Peak data performance: Moving from dbt Core to dbt Cloud
Sep 27, 2024
LearnMany teams start off on dbt Core to give them a common model for managing their data transformation code. However, at some point, they need a more centralized, governable solution.
That’s where dbt Cloud comes in. dbt Cloud serves as an organization-wide hub for data transformation, metrics, governance, and security. It unlocks a host of features—from data discovery to release management—that teams using dbt Core would otherwise have to build themselves.
Recently, I had the pleasure of speaking with Matt Luzzi, the Director of Analytics for human performance data company WHOOP, about how they managed the transition from dbt Core to dbt Cloud. Learn when and why WHOOP made the move, how teams managed the migration, and the additional business value that WHOOP unlocked by making the move to the cloud.
What brought WHOOP to dbt Core
WHOOP seeks to unlock human performance in a data-driven manner by developing an internal algorithm to analyze biometric data around sleep recovery and strain. The company, which has been around for 12 years, bases everything it does in data.
The analytics team at WHOOP is responsible for helping the company become and remain data-driven. It partners with everyone from marketing to product growth to engineering to run experiments to think about new ways to market or build solutions.
When WHOOP started, it didn’t have dbt or, really, any central data orchestration. It was all SQL scripts created to run ad hoc. That meant analysts had little visibility into how data was created. It also meant the company had no data for success metrics (e.g., data test pass/fail rates, data incidents/table, etc.) on getting new data into production on a daily basis.
Initially, the analytics team used dbt Core as a free solution to create a single, centralized layer for orchestration and transformation. As everyone on the team was SQL-literate, this was a pretty easy transition. It gave WHOOP a single, systematic approach to data transformation that offered greater visibility and code reuse than the previous ad-hoc approach.

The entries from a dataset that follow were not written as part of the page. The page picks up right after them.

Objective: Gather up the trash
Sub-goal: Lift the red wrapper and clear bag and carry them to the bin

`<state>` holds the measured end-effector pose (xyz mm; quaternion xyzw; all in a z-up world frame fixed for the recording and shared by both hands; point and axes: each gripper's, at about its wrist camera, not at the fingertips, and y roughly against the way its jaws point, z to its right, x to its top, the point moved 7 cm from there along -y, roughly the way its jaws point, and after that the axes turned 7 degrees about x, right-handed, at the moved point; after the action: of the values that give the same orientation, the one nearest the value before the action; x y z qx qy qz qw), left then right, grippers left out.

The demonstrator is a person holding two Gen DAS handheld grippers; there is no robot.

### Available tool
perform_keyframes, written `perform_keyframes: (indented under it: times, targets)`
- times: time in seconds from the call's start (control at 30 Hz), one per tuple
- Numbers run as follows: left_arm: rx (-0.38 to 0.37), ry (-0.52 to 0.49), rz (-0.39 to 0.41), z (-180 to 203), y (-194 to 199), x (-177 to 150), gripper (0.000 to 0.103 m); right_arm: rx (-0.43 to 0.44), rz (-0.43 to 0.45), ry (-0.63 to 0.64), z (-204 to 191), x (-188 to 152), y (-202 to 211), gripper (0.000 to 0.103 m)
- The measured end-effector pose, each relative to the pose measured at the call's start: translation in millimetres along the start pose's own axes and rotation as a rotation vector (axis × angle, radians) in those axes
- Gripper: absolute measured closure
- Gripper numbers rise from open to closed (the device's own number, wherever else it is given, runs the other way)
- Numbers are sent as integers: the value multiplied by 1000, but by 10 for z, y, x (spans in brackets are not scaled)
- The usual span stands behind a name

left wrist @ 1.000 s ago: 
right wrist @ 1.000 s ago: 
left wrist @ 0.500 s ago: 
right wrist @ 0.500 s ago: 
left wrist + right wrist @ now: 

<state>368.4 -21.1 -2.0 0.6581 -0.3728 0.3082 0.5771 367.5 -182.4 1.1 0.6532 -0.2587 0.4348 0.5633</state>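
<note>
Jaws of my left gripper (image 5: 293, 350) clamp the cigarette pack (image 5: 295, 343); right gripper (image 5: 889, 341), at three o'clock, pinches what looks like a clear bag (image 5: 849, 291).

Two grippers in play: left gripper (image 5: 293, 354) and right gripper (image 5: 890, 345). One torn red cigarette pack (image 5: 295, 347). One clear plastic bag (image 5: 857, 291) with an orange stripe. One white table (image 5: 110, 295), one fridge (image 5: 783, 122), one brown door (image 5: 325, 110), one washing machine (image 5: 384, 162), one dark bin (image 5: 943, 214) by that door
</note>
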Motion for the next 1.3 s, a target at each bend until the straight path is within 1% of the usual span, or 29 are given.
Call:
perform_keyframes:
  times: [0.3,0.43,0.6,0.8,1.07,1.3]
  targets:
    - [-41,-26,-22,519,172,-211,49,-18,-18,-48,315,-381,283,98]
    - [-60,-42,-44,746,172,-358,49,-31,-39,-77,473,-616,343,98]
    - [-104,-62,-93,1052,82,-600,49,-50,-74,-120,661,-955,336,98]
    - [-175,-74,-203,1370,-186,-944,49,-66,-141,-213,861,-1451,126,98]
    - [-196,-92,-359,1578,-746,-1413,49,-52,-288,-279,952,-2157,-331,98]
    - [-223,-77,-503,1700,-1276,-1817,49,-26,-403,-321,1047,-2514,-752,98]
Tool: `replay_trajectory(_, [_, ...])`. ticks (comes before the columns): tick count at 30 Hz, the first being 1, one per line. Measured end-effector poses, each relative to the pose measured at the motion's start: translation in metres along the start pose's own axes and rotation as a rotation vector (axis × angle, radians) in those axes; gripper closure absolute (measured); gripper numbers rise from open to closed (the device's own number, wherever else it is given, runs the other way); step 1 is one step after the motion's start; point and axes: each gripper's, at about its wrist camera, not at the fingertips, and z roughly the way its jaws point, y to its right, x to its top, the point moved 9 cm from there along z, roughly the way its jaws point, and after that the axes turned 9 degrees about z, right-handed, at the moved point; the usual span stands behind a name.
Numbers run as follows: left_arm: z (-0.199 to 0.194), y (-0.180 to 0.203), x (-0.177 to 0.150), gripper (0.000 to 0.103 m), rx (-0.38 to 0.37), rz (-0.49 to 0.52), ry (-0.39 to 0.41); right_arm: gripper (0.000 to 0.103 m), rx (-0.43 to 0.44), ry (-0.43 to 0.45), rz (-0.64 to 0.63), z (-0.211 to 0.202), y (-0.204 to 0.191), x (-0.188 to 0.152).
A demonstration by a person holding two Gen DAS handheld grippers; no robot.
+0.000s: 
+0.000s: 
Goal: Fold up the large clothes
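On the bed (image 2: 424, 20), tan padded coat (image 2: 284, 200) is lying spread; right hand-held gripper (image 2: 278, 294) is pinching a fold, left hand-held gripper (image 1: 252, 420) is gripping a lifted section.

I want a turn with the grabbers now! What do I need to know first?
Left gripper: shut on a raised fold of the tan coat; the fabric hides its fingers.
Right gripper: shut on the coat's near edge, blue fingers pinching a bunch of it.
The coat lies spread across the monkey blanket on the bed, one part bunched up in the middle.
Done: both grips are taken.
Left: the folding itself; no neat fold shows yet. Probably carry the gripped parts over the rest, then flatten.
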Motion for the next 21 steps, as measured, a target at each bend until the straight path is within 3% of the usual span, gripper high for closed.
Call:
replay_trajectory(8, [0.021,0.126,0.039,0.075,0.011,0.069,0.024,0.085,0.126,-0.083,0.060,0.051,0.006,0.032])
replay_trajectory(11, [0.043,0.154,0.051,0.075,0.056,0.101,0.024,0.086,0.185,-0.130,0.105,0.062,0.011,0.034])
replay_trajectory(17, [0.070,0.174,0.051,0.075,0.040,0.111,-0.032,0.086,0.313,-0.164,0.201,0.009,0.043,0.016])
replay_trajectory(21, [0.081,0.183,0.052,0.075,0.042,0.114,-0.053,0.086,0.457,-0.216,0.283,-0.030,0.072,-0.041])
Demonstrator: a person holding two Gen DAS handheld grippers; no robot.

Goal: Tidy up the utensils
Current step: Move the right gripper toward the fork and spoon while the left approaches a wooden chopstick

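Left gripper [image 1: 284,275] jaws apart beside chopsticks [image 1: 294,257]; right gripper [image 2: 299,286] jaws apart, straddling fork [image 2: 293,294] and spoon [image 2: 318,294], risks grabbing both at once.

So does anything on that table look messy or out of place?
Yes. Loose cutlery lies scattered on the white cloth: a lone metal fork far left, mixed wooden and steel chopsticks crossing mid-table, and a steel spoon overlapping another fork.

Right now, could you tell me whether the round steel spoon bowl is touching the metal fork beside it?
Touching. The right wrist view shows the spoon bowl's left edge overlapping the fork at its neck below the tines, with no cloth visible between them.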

The motivation to move to dbt Cloud
However, WHOOP soon realized that dbt Core didn’t solve other lingering problems.
One key problem was that there wasn’t centralized governance or a single source of truth. Two different analysts could be creating more or less the same dbt model and have no visibility into one another’s work.
Another missing piece was scheduling and orchestration. Since dbt Core isn’t a centralized service, the team had to rely on external tooling to enable orchestration. That didn’t afford them real visibility of what failed or which downstream models were skipped. The team knew it needed to switch to a more shared, centralized solution.
At the same time, the team was planning a transition from AWS Redshift to Snowflake. With this migration, they wanted to do more than just “lift and shift” the data. They wanted to ensure that the data was cleaned and well-governed. “We wanted to be really deliberate about what we brought into Snowflake,” Matt said.
Moving to dbt Cloud incrementally
That’s why the analytics team decided to shift to dbt Cloud. Instead of porting over their original dbt Core code, they started from scratch, reassessing their first principles. The team (around 12 people at a time) identified all the metrics they wanted to track across the company and worked backward from there.
This “backwards” approach worked well for the analytics team. First, it guaranteed that everything that ended up in Snowflake was data that they needed. Second, it meant there was a single source of truth for all data sets (as opposed to say, one table for sales and a separate table with similar data for product growth).
WHOOP was also happy to realize that moving to dbt Cloud didn’t mean scrapping the infrastructure it built around dbt Core—CI/CD processes, dev/test environment, etc. The team brought new workloads onto dbt Cloud but left existing workloads in the Core architecture they’d built. As new analysts onboard to WHOOP, they go straight to dbt Cloud, which unlocks a number of new use cases for the company.
Structuring cross-team work
Using dbt Cloud also allowed different data teams within WHOOP to collaborate more closely together and avoid data silos.
Other teams—such as data engineering and data science—noticed the work the analytics team was doing and how easy it was to work with dbt Cloud. These teams could onboard themselves easily by creating their own dbt Cloud projects and Git repositories. That gave each team its own separate workspace and version history.
To facilitate working with core data assets, the analytics team created a WHOOP Commons dbt project. This project contains company-wide data as well as reusable code, such as macros, that are useful across data projects. Using dbt Mesh, each team can find these common assets via dbt Explorer and reference them from their own projects.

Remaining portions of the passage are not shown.